Fundamentos Jurídicos

  1. Las alegaciones vertidas en el trámite al que se dio lugar en aplicación del art. 50.3 LOTC permiten concluir con la afirmación de la falta de contenido constitucional de la presente demanda de amparo que justifique un pronunciamiento sobre el fondo del asunto por parte de este Tribunal.

  2. En este sentido, la lectura de las actuaciones judiciales, que fueron aportadas a instancias del Fiscal y que recabó la Sala de la jurisdicción ordinaria, permiten constatar que la actuación del Juzgado se corresponde con la diligencia exigible al órgano judicial y se adecúa a la jurisprudencia de este Tribunal en cuanto atañe a las notificaciones a los cónyuges en pleitos en que resultan afectados los bienes comunes (entre otras, STC 289/1993, de 4 de octubre).

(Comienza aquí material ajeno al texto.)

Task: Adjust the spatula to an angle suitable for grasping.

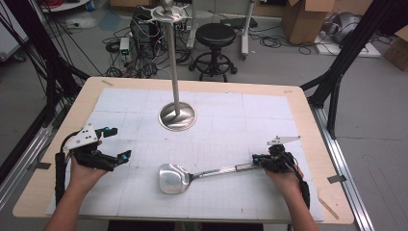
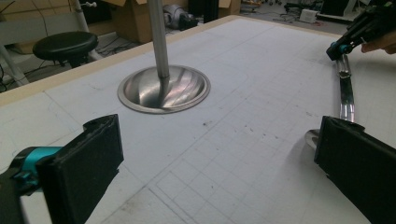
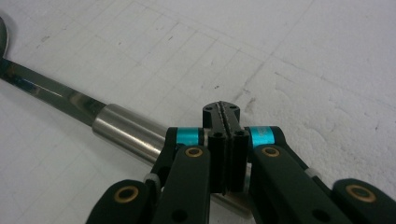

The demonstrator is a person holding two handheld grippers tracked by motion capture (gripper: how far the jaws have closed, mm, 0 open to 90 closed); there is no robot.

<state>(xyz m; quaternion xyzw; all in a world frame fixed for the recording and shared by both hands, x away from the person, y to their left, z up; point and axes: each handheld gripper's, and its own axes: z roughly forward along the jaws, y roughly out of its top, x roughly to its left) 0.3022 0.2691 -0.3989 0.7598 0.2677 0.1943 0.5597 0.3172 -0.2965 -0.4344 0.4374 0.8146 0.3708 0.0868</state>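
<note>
The right gripper (image 1: 262,160), jaws pressed together, is sitting over the shiny steel spatula's (image 1: 174,178) handle at lower right; the left gripper (image 1: 114,143) is hovering spread at left.

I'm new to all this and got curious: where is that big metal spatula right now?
In the high view the spatula lies flat on the white mat, near the front edge, in front of the metal stand; the right gripper is at its handle end.

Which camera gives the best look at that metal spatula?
The high view: the whole spatula lies flat, blade to handle. The left gripper view catches part of its shaft; the right gripper view shows its handle beneath the shut jaws.
</note>
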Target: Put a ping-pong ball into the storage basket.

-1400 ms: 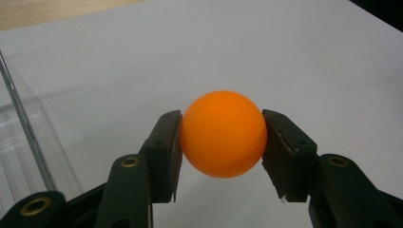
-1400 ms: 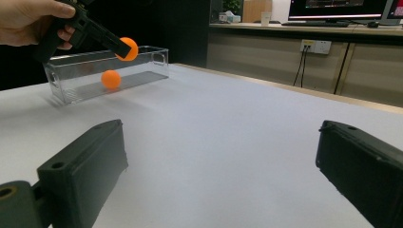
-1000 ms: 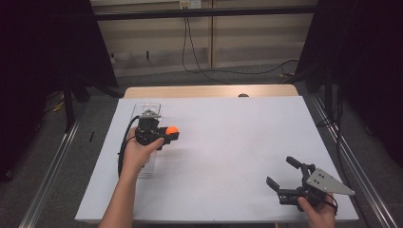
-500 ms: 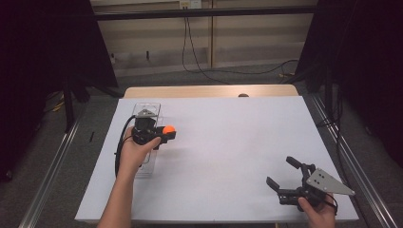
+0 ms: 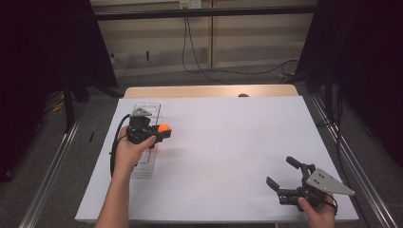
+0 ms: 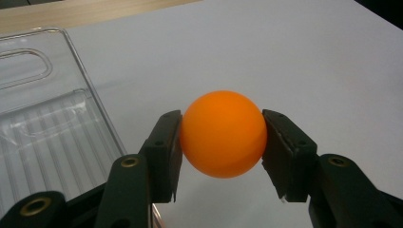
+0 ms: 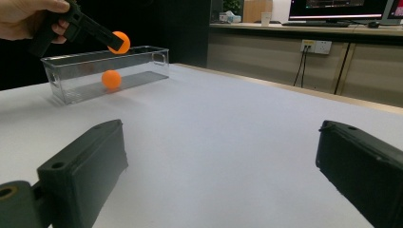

Tal doctrina obliga a quien alega el desconocimiento del pleito a probar las circunstancias excepcionales que permiten deducir tal consecuencia (como la separación, la ausencia, etc.). Entre las mismas entendemos que no procede aceptar la sugerida por la demandante de querer evitar su esposo que ella conociera el pleito, una circunstancia que no puede contrastarse con datos objetivos.

En relación con lo anterior, también se invocó en la petición de nulidad de actuaciones, y ahora en amparo, que las normas aplicables a la notificación lo eran las comprendidas en el art. 541 LEC, referidas al proceso de ejecución y no las generales del art. 161 y ss. de la misma Ley.

En el Auto que desestima la nulidad de actuaciones también se aborda tal disyuntiva en el sentido de entender que el alegado art. 541 se refiere al proceso de ejecución de la sociedad de gananciales mientras que el juicio cambiario se rige por las normas específicas del art. 821 LEC y su deferimiento a las normas de notificación previstas en el art. 161 y ss. LEC, que permite el emplazamiento mediante la comunicación a familiar en la forma en que se llevó a cabo por el Juzgado. Estaríamos, pues, en un supuesto de interpretación de la legalidad procesal y más concretamente en la selección e interpretación de las normas, labor que queda enmarcada en la de juzgar prevista en el art. 117.3 CE con los límites de resolución irrazonable, arbitraria o incursa en un error patente, lo que aquí no se evidencia.

El Auto recurrido en amparo, al desestimar la nulidad de actuaciones que interesó la demandante, rechaza que la notificación en la forma en que se hizo creara indefensión, apoyándose para hacerlo en la legislación mencionada. Adicionalmente, y en lo que se refiere al derecho a no sufrir indefensión, debe recordarse que, según reconoce la propia recurrente, conoció del embargo en el momento al que se refiere el art. 541 LEC (que no es otro que el procedimiento de ejecución). En este momento tuvo oportunidad de actuar en defensa de su derecho, oponiéndose a la ejecución. De este modo, no puede concluirse que dicho Auto resulte contrario al derecho a la tutela judicial efectiva de la recurrente.

En virtud de lo expuesto, la Sección

ACUERDA

Inadmitir el presente recurso de amparo.

Madrid, a dieciocho de julio de dos mil cinco.